L’inquinamento atmosferico è considerato dalla gran parte del mondo scientifico la causa preponderante dei mutamenti climatici di questi ultimi tre decenni.

Gli effetti degli stravolgimenti meteo li osserviamo con gli eventi estremi che colpiscono ogni parte del Pianeta e in special modo l’Europa occidentale considerato un hot spot (l’estate che sta terminando è stata la più calda in assoluto, un vero e proprio inferno).
Un problema epocale che dovrebbe essere studiato e affrontato senza gabbie ideologiche che non consentono di trovare le giuste soluzioni. Alcuni esempi di doppiopesismo riguardo la tematica. Durante la trasmissione condotta da M.Giletti su Rai 3, “Lo stato delle cose” è stato ribadito da Michele Santoro che ogni anno la guerra in Ucraina produce solo per il conflitto, un inquinamento pari a quello prodotto da uno Stato più grosso del Belgio.

Premesso che la Russia è uno Stato canaglia, che Putin è un dittatore sanguinario e guerrafondaio, rimane il fatto che la UE, ancora una volta, mostra il suo “doppiopesismo” in ogni decisione che assume.
Sostiene l’Ucraina per la guerra di aggressione della Russia, con l’invio di cospicui armamenti e con risorse economiche per l’acquisto e lo sviluppo di nuove armi, ma non prevede un limite temporale e geografico per intavolare trattative di pace.
Un limite essenziale in fatto di vite umane, distruzione dell’ecosistema della regione e dell’inquinamento a livello planetario.
Non solo. Esulando dalla questione bellica, il “dogma” anti inquinamento della Commissione è quello dell’ abolizione delle auto a motore termico, sostituite dalle auto elettriche le cui batterie vengono prodotte in Cina con componenti ed energia altamente inquinanti. Auto a motore termico è il male assoluto da eliminare per salvare il futuro del mondo. Altri mali vengono considerati come minori per logiche economiche, ideologiche, finanziarie.

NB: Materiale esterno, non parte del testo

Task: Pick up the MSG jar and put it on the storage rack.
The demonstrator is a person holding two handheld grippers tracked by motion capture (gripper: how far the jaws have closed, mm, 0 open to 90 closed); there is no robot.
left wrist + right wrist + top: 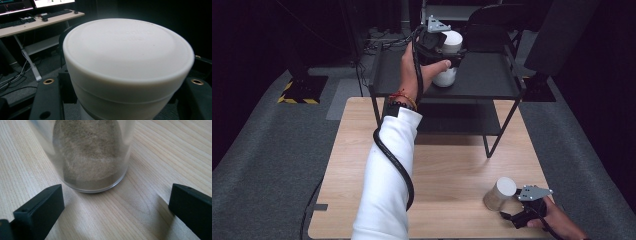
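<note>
Two tongs differ: left tongs clamp the white container over the black shelf, while right tongs, standing apart, face the upright jar near the desk's right front corner.

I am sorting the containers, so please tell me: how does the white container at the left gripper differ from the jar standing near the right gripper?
The white container is on the black shelf unit; the jar stands on the wooden table. The left gripper is closed around the white container; the right gripper is open, apart from the jar. The container is opaque; the jar has clear walls and holds brownish powder. Both are round.
</note>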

Un esempio? La UE non emana nessuna direttiva per il contenimento degli innumerevoli voli turistici, tramite tasse e balzelli nei confronti delle compagnie aeree (solo a Malpensa ogni anno vi sono oltre 150 mila voli in ambito civile senza contare quelle in ambito cargo), soprattutto low-cost.

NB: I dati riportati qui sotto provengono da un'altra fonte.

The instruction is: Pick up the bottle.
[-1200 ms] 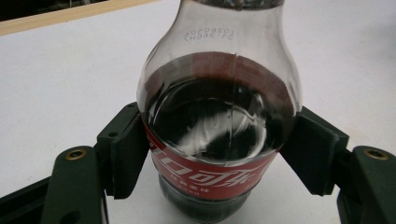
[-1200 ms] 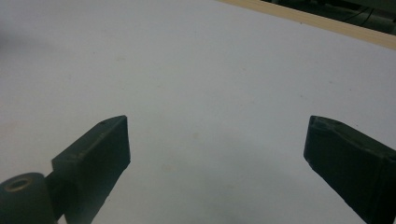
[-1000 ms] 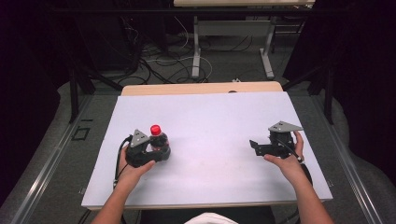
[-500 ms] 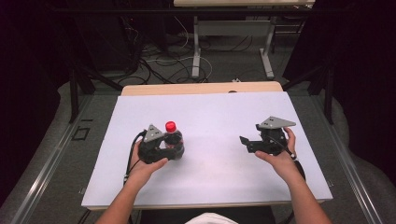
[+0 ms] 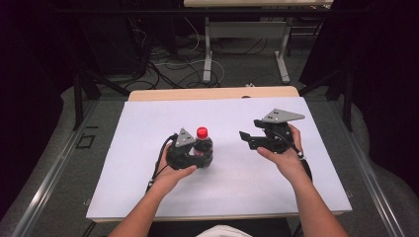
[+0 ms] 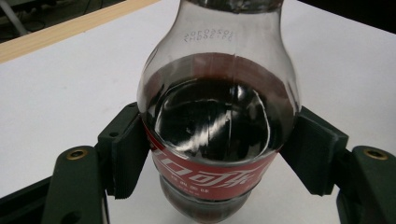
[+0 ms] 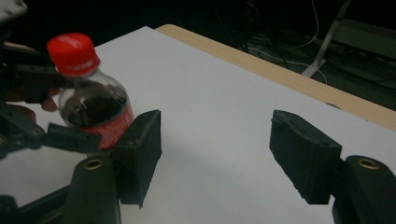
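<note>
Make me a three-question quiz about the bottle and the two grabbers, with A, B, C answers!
1. Where is the bottle?
A. in the left gripper
B. in the right gripper
C. lying on the floor

2. What colour is the cap?
A. blue
B. red
C. green

3. What is between the right gripper's jaws?
A. the bottle
B. a cup
C. nothing

Answers:
1 A: the pads press the bottle's sides in the left gripper view.
2 B: the cap shows red in the right gripper view.
3 C: bare white table shows between them; those jaws have just been closing.
</note>
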A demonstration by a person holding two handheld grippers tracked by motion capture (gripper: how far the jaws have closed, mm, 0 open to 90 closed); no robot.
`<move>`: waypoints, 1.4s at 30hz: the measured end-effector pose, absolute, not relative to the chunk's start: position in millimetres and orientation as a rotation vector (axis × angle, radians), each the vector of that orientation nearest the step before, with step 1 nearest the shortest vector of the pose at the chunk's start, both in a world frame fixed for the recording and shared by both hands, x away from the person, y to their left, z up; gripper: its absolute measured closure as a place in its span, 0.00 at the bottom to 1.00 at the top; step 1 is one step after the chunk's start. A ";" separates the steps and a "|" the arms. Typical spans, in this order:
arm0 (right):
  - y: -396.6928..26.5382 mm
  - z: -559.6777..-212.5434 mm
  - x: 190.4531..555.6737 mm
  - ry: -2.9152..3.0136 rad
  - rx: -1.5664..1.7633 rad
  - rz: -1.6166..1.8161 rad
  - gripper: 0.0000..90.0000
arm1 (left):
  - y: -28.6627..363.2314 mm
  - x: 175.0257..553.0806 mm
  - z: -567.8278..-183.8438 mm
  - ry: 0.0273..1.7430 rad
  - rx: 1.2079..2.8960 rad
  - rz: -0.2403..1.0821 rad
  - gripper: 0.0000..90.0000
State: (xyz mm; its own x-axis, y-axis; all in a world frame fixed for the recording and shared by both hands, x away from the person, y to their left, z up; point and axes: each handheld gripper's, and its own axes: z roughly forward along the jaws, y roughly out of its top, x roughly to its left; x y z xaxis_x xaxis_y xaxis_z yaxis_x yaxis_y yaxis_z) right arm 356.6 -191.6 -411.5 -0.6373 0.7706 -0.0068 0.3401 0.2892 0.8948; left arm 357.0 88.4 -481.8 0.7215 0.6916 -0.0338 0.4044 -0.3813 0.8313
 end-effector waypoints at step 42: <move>-98.1 -411.4 364.2 2.333 0.991 1.272 0.66 | 55.2 346.4 -491.6 0.742 2.063 0.350 0.33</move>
State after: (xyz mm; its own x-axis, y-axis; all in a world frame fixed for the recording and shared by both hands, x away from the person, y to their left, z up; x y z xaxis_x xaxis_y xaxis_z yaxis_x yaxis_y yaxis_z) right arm 364.2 -98.1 -411.4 -0.7151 0.6966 0.0587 0.4269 0.3686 0.8258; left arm 346.4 55.2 -491.6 0.7808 0.6240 -0.0314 0.3729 -0.4251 0.8247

Ad esempio la compagnia Ryanair solo per i voli in Europa produce 16,6 Mt di Co2 (16 megatoni equivalgono a 16 milioni di tonnellate), quanto il totale di emissioni annue della Croazia.
Un aereo per ogni passeggero, per ogni chilometro percorso, produce una quantità di Co2, 7 volte maggiore di quella di un’auto per chilometro. Oltre a ciò, una serie di altri elementi inquinanti come ossido di azoto e scie di condensazione, elementi che aumentano l’effetto serra a livello della bassa atmosfera. Dati reali, ma che le Istituzioni europee schiave della globalizzazione imperante non vogliono “considerare”.

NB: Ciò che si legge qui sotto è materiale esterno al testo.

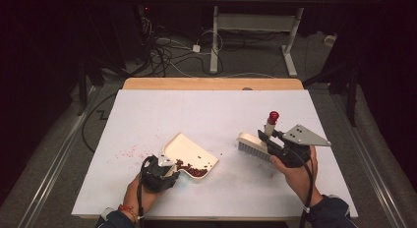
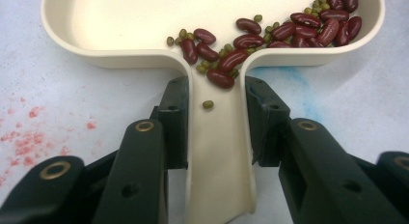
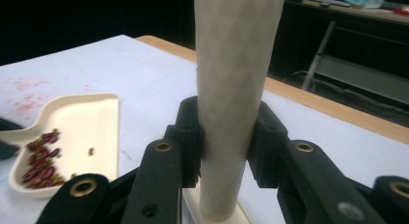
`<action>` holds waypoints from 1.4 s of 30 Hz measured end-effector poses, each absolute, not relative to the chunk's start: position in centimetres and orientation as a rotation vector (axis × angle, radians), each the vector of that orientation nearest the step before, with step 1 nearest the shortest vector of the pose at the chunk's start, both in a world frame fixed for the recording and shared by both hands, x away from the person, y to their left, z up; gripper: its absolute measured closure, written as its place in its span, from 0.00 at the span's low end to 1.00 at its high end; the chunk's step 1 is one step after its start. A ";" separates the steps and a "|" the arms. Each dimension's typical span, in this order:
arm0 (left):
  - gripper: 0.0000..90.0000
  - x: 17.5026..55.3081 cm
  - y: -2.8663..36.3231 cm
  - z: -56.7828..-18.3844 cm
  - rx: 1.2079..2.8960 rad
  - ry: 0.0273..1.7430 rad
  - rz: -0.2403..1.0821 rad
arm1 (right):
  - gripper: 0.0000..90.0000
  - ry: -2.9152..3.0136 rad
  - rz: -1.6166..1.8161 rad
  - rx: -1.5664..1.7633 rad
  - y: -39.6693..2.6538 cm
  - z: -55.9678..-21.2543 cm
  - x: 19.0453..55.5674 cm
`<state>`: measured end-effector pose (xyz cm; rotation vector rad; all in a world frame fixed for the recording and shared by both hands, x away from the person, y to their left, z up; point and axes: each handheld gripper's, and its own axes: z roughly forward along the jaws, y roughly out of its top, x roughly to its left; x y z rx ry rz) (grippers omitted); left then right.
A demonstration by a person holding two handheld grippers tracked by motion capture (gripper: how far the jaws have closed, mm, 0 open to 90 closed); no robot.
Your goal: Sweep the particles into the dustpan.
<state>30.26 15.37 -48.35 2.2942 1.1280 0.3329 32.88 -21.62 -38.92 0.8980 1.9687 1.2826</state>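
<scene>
On table, dustpan [image 1: 192, 152] beside brush [image 1: 253, 143]

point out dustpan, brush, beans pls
dustpan [image 1: 189, 145]: high view, bare pan floor.
brush [image 1: 252, 146]: high view, bristle head.
beans [image 2: 296, 31]: left gripper view, red pile in the pan's corner.

A lab: dark room, floor cables [image 1: 167, 53], bench [image 1: 255, 21].

Dustpan [image 1: 189, 152] on the table [image 1: 211, 110], beans [image 1: 192, 170] in it near its handle; brush [image 1: 255, 142] right of the dustpan, stains [image 1: 129, 152] left of it.
</scene>
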 end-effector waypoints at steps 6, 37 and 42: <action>0.70 30.1 15.0 -48.2 2.310 1.113 0.338 | 0.78 1.986 1.261 0.897 -18.6 -39.8 33.6; 0.70 29.8 14.3 -48.1 2.335 1.099 0.340 | 0.78 2.065 1.357 0.746 -13.5 -39.4 31.6; 0.70 29.8 14.4 -48.1 2.329 1.101 0.337 | 0.78 2.075 1.328 0.727 -11.4 -40.5 31.9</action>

Ergo, per la UE, c’è INQUINAMENTO e inquinamento.

Come diceva Peppino de Filippo il barbiere “missionario” del film “Totò Peppino e i fuori legge”, “… ah mangiare, no mangiare….” perchè aveva compreso che per Totò e la sua dispotica moglie, quando ospitavano nella loro magione un ospite, sussistevano due tipi di “mangiare”.
Il “mangiare” misero e minimo (le stoviglie incatenate al tavolo per evitare furti, l’acqua di ebollizione nelle pentole, il gas per i fornelli e i “famosi” antipasti costituiti da un’oliva per ogni commensale) da loro fornito, e il “MANGIARE” costituito dalle abbondanti vettovaglie somministrate, per meglio dire imposte, dal malcapitato ospite. Continuo a pensare che la UE post accordi di Maastricht, sia la più grossa “fregatura” degli ultimi 80 anni.